- [How to complete this task] Within the material below, filter for lines that hold the word "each".

- [Given data]
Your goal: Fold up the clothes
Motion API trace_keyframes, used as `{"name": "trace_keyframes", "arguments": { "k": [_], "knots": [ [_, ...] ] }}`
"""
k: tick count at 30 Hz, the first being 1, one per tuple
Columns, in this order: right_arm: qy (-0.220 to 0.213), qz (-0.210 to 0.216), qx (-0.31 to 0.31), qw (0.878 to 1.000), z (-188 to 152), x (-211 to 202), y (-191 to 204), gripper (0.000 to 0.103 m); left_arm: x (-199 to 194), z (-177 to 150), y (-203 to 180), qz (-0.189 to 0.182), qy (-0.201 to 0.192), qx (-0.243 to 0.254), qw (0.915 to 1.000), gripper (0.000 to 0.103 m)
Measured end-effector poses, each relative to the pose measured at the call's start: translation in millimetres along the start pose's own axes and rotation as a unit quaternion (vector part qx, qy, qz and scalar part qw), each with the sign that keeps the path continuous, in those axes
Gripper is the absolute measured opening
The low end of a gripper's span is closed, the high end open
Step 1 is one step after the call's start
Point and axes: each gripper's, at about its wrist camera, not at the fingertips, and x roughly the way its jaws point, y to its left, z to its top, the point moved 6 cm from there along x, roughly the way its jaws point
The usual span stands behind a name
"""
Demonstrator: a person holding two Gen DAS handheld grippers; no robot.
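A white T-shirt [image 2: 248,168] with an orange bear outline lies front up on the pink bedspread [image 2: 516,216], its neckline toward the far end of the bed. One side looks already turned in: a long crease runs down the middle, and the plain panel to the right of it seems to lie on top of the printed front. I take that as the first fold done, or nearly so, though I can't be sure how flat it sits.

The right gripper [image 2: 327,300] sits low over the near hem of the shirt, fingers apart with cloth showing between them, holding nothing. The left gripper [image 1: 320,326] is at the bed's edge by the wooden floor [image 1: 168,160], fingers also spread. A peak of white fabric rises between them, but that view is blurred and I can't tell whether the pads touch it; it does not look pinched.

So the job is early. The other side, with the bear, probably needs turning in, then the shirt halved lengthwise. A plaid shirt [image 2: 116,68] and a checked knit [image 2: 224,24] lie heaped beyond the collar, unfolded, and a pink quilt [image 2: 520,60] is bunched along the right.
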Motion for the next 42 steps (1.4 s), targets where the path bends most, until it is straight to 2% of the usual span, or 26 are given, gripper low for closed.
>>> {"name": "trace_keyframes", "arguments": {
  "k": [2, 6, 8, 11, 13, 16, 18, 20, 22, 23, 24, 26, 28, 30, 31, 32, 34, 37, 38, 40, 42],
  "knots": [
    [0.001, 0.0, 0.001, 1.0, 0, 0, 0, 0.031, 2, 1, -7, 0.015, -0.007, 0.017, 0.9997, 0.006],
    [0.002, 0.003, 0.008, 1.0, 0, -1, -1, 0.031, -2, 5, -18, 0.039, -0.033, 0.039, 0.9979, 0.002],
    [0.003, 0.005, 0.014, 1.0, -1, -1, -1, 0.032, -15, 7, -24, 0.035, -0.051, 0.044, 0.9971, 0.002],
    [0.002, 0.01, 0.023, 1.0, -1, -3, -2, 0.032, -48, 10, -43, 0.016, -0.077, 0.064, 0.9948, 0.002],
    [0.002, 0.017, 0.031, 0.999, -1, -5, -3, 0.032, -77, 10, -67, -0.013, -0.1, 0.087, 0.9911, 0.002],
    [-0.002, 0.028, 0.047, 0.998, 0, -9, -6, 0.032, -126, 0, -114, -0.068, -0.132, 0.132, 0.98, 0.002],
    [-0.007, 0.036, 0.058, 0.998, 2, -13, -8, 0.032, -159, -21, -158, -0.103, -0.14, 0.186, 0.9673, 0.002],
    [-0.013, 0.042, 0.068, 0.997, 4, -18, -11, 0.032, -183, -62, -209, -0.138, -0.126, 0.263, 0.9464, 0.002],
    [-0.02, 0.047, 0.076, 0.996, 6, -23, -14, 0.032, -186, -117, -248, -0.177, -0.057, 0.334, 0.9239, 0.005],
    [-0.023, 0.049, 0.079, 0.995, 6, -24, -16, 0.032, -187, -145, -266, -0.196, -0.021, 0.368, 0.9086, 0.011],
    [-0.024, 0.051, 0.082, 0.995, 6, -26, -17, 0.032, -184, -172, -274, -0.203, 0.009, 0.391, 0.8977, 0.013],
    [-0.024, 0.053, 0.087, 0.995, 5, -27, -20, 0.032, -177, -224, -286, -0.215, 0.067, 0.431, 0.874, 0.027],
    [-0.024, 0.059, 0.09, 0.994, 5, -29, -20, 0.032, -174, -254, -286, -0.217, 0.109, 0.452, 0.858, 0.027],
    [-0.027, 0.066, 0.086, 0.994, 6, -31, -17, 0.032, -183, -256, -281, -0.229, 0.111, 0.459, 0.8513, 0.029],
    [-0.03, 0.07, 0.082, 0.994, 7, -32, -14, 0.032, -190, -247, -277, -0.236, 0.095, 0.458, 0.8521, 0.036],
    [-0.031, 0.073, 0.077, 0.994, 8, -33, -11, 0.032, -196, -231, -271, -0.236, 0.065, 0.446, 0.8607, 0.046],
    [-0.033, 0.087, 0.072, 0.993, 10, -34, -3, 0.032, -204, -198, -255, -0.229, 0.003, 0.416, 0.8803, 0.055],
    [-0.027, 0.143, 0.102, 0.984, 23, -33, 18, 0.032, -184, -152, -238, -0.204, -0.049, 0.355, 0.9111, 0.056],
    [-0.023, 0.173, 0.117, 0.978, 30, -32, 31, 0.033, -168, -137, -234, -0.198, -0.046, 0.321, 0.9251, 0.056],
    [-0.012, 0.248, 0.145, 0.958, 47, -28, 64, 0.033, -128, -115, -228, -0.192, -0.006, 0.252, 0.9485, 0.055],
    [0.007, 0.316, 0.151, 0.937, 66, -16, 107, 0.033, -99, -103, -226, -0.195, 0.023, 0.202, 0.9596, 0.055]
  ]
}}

- [Expected answer]
Measured end-effector poses, each relative to the pose measured at the call's start: translation in millimetres along the start pose's own axes and rotation as a unit quaternion (vector part qx, qy, qz and scalar part qw), each with the sign that keeps the path continuous, in those axes
Point and axes: each gripper's, at about its wrist camera, not at the fingertips, and x roughly the way its jaws point, y to its left, z to its top, the point moved 6 cm from there along x, roughly the way its jaws point

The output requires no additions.